Information supplied —
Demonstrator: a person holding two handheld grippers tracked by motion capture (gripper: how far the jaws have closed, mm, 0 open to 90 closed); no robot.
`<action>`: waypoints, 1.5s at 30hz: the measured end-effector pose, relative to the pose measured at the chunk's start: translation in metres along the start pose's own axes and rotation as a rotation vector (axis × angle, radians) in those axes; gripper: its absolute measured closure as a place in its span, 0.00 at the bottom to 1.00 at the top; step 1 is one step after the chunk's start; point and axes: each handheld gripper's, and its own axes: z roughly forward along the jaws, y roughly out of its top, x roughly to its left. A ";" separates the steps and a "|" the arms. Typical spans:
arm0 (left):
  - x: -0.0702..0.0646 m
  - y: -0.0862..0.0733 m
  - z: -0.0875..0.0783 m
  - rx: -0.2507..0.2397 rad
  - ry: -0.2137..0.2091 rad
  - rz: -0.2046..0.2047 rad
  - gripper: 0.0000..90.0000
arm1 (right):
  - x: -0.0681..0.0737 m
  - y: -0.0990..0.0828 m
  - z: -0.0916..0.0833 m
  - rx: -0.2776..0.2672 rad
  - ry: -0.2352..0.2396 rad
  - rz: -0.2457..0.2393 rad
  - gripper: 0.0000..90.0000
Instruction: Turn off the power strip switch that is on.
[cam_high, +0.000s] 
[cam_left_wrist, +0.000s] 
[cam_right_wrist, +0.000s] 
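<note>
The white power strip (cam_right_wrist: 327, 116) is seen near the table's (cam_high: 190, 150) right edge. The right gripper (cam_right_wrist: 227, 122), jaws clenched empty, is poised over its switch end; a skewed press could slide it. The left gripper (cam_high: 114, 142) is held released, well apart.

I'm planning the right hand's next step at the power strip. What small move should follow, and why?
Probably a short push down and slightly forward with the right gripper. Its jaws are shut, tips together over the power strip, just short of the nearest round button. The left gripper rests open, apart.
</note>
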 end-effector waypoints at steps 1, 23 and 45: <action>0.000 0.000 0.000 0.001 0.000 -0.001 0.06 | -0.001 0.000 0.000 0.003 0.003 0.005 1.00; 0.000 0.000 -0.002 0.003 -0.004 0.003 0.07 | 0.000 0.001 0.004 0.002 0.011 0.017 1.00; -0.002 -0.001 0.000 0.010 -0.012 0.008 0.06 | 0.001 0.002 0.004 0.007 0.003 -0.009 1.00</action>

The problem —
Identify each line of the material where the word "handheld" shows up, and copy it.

Exercise response —
Demonstrator: a person holding two handheld grippers tracked by motion capture (gripper: how far the jaws have closed, mm, 0 open to 90 closed); no robot.
`<action>`: waypoints, 1.5s at 30hz: the measured end-effector pose, relative to the pose measured at the chunk's start: translation in metres along the start pose's own axes and rotation as a rotation vector (axis × angle, radians) in those axes; gripper: its absolute measured closure as a place in its span, 0.00 at the bottom to 1.00 at the top; step 1 is one step after the chunk's start; point and axes: each handheld gripper's, and its own axes: z roughly forward along the jaws, y roughly out of its top, x roughly to its left. A ";" separates the steps and a "|" the arms. Typical spans:

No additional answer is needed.